HSBC's Global Payments Solutions unit has completed a pilot issuing and settling tokenised deposits on the Canton Network, marking the bank's first use of a public blockchain for the service.
HSBC has issued its tokenised deposits on a public blockchain for the first time, completing a pilot on the Canton Network that simulated the full lifecycle of its Tokenised Deposit Service — from issuance through transfer to atomic settlement against other digital assets.
The pilot, announced on 13 April, was run through HSBC's Global Payments Solutions unit and represents a quiet but consequential shift for a bank that has until now kept its tokenisation experiments confined to private, permissioned infrastructure. Canton — a public network designed specifically for regulated institutions, with configurable privacy baked into its architecture — gave HSBC a way to test interoperability without the compliance headaches that come with deploying on a fully open chain like Ethereum.
What HSBC tested matters more than the fact that it tested anything at all. The pilot demonstrated atomic settlement: tokenised deposits moving simultaneously with other digital assets on Canton-enabled applications, with both legs of the transaction settling in a single operation or not at all. That eliminates the settlement risk that plagues traditional cross-border payments, where one party's funds can sit in limbo while the counterparty's leg clears through a different system on a different timeline.
HSBC's TDS converts corporate clients' fiat deposits into digital tokens on a 1:1 basis and transfers them instantly on HSBC's ledger. The service already supports five currencies — USD, GBP, EUR, HKD, and SGD — and is designed to give corporate treasurers 24/7, real-time settlement and programmable payment capabilities. Manish Kohli, HSBC's head of Global Payments Solutions, said the work "highlights how tokenisation is evolving within the banking sector and the infrastructure needed to support it at scale."

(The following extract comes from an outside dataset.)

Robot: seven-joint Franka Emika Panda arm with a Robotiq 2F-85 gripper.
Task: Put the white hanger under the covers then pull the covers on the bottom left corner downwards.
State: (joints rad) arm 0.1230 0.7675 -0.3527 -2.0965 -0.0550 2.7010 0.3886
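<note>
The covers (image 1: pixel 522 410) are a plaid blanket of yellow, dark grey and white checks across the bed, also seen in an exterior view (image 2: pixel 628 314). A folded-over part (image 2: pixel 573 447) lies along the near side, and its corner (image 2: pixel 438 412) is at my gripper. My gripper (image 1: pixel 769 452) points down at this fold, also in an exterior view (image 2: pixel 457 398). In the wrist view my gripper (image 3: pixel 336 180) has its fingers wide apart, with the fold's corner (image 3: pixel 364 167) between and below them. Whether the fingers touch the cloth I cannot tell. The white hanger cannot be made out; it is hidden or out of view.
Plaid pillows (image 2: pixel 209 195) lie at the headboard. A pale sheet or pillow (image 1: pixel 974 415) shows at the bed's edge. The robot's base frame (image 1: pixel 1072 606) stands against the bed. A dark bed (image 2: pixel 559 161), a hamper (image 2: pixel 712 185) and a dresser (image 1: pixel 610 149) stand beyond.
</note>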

The choice of Canton is telling. The network positions itself as an alternative to both fully public chains and the walled-garden approach of enterprise blockchains that proved largely pointless in the 2019–2022 era. Canton uses a directed acyclic graph structure rather than a traditional blockchain, offering what its developers call "sub-transaction privacy" — meaning counterparties in a settlement see only the data relevant to their leg of the trade, while the network still validates the overall transaction's integrity.
HSBC isn't the only major institution exploring this territory. Hong Kong's monetary authority recently granted its first stablecoin licences to HSBC and Standard Chartered-led Anchorpoint, and the tokenisation of traditional financial instruments has accelerated sharply in 2026; Amundi and Spiko's tokenised SAFO fund pulled in $400 million in just three weeks. Singapore's MAS has launched its own tokenised government bills pilot settled via wholesale CBDC. The direction is clear enough: institutional finance is moving on-chain, and the remaining question is which rails it will use.
The Canton pilot also arrives days after HSBC expanded TDS to the United States, connecting global liquidity across what the bank described as "key financial markets." That US expansion had been expected since late 2025 but was delayed — reportedly by internal compliance reviews related to the bank's obligations under its 2012 deferred prosecution agreement, which only fully expired last year.
For the broader tokenisation thesis, the HSBC pilot carries weight precisely because it's boring. This isn't a crypto-native protocol issuing synthetic assets to yield farmers. It's one of the world's largest banks testing whether real deposits, denominated in real currencies, can settle atomically against other institutional-grade digital assets on shared infrastructure. If the answer is yes — and the pilot suggests it is — then the plumbing of cross-border corporate payments looks materially different within five years.
The bank has not disclosed a timeline for moving TDS onto Canton in production. A spokesperson said the pilot "demonstrated the feasibility" of the approach but that further work was needed on regulatory alignment across jurisdictions before a live deployment.